Database Engineering

A disciplined framework for designing, optimizing, and evolving relational databases in production. This skill covers schema design, indexing strategies, query optimization, safe migrations, and operational concerns like connection pooling and partitioning. It is opinionated about PostgreSQL but most principles apply to any SQL database. The goal is to help you make the right trade-off at each decision point, not just hand you a syntax reference.

When to use this skill

Trigger this skill when the user:

Designs a database schema or needs normalization guidance
Asks about creating or tuning indexes (composite, partial, covering)
Wants to understand or optimize a slow query or EXPLAIN plan
Plans a database migration (adding columns, renaming, dropping, backfilling)
Implements soft deletes, audit trails, or temporal data patterns
Sets up connection pooling (PgBouncer, application-level pools)
Partitions a large table by time, hash, or range
Chooses between replication strategies (read replicas, logical replication)
Investigates deadlocks, connection exhaustion, or lock contention

Do NOT trigger this skill for:

NoSQL / document store design (MongoDB, DynamoDB) - different trade-off space
ORM-specific configuration questions unrelated to the underlying SQL

Key principles

Normalize first, then denormalize with a documented reason - Start in third normal form. Every denormalization must be a conscious decision backed by a measured performance requirement, not a guess. Write a comment explaining why.
Index for your queries, not your tables - An index that does not serve a query is write overhead and bloat. Before adding an index, write out the query it serves and confirm with EXPLAIN ANALYZE that it is actually used.
Migrations must be reversible - Every schema change should have a rollback path. Use the expand-contract pattern for breaking changes: add the new shape, migrate data, deprecate the old shape, then drop it in a later release.
Measure before optimizing - EXPLAIN ANALYZE is the ground truth. Never tune a query without first reading the plan. A query that looks slow may be fast; a query that looks fast may be causing invisible downstream load.
Plan for growth at schema design time - Ask: "What happens at 100x rows? At 10x write throughput?" Identify which columns will need indexes, which tables might need partitioning, and which joins will become expensive before the schema is locked.

Core concepts

Normalization forms

Form	What it eliminates	When to stop here
1NF	Repeating groups, non-atomic columns	Almost never - baseline only
2NF	Partial dependencies on composite keys	Rare - get to 3NF
3NF	Transitive dependencies	Default target for OLTP schemas
BCNF	Remaining anomalies in 3NF edge cases	When you have overlapping candidate keys

Denormalize (with intent) for read-heavy aggregations, pre-computed summaries, or when JOINs across normalized tables are measured to be a bottleneck.

Index types

Type	Structure	Best for
B-tree	Balanced tree	Equality, range, ORDER BY, IS NULL - the default
Hash	Hash table	Equality-only lookups (rarely faster than B-tree in Postgres)
GIN	Inverted index	JSONB keys, full-text search, array containment
GiST	Generalized search tree	Geometric data, range types, nearest-neighbor
BRIN	Block range index	Very large append-only tables sorted by a natural order (e.g. timestamps)

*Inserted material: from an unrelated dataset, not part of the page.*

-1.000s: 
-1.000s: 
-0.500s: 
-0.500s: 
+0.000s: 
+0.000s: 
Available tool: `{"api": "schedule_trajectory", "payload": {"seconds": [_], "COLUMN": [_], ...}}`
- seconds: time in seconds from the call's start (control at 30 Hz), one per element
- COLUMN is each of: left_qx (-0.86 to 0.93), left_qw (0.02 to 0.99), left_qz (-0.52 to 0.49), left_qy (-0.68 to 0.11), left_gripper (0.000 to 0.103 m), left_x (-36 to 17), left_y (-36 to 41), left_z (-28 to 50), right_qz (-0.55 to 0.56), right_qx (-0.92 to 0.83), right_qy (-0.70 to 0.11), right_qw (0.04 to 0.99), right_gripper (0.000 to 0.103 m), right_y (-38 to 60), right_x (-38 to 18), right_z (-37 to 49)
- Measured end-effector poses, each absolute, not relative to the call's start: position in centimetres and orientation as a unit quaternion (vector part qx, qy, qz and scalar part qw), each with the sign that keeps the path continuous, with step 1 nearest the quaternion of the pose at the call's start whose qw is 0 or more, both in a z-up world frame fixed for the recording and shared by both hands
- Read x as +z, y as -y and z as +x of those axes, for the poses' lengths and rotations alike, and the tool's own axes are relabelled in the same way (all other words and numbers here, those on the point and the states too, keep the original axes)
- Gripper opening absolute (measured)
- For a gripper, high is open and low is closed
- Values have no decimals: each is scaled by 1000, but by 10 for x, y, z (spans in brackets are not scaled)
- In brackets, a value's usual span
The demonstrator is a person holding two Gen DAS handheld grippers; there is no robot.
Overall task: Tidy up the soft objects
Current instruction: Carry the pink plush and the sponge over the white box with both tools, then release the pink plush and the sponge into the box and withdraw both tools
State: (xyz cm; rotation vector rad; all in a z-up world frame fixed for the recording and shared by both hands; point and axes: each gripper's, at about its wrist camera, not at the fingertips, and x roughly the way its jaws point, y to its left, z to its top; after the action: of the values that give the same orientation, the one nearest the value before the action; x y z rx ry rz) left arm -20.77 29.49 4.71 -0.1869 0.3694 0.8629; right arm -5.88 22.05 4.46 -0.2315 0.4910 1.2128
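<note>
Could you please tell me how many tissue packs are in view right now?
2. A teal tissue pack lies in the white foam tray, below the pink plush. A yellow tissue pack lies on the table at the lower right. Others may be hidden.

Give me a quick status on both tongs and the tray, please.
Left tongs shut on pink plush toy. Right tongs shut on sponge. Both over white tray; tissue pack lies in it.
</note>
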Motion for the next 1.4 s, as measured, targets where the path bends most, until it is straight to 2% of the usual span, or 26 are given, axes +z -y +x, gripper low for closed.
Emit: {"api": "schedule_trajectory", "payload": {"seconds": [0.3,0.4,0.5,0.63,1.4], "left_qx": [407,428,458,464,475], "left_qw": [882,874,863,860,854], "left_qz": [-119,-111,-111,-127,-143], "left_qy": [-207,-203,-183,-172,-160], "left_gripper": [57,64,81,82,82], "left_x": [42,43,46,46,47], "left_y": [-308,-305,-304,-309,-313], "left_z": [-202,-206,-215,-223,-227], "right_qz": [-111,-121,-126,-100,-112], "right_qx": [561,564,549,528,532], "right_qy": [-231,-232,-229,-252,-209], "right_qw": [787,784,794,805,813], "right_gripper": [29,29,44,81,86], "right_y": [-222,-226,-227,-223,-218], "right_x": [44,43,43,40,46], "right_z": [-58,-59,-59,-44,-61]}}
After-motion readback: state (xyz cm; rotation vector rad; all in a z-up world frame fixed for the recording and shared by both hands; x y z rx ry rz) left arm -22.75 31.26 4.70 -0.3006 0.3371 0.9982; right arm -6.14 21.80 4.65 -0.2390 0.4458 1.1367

Composite B-tree indexes follow the leftmost prefix rule: an index on (a, b, c) serves queries filtering on a, (a, b), or (a, b, c) - but not (b, c) alone.

ACID and WAL

ACID (Atomicity, Consistency, Isolation, Durability) guarantees that transactions are all-or-nothing, maintain invariants, are isolated from each other, and survive crashes. PostgreSQL implements these via MVCC (Multi-Version Concurrency Control) - readers never block writers and vice versa.

WAL (Write-Ahead Log) is the mechanism for durability and replication. Every change is written to the WAL before it hits the data file. Streaming replication ships WAL segments to replicas. Logical replication decodes WAL into row-level change events.

Connection pooling

Each PostgreSQL connection is a forked OS process (~5-10 MB RAM). At 500 direct connections, the database is spending more time on connection overhead than queries. PgBouncer in transaction mode is the standard solution - it multiplexes many application connections onto a small pool of server connections. Target 10-20 server connections per core as a starting point.

Read replicas

Streaming replicas receive WAL in near-real-time (seconds of lag typical, configurable). Use them to offload analytics, reporting, and read-heavy background jobs. Replication lag means replicas can return stale data - never send reads that require post-write consistency to a replica.

Common tasks

Design a normalized schema

Start from an e-commerce domain. Identify entities, attributes, and relationships before writing DDL.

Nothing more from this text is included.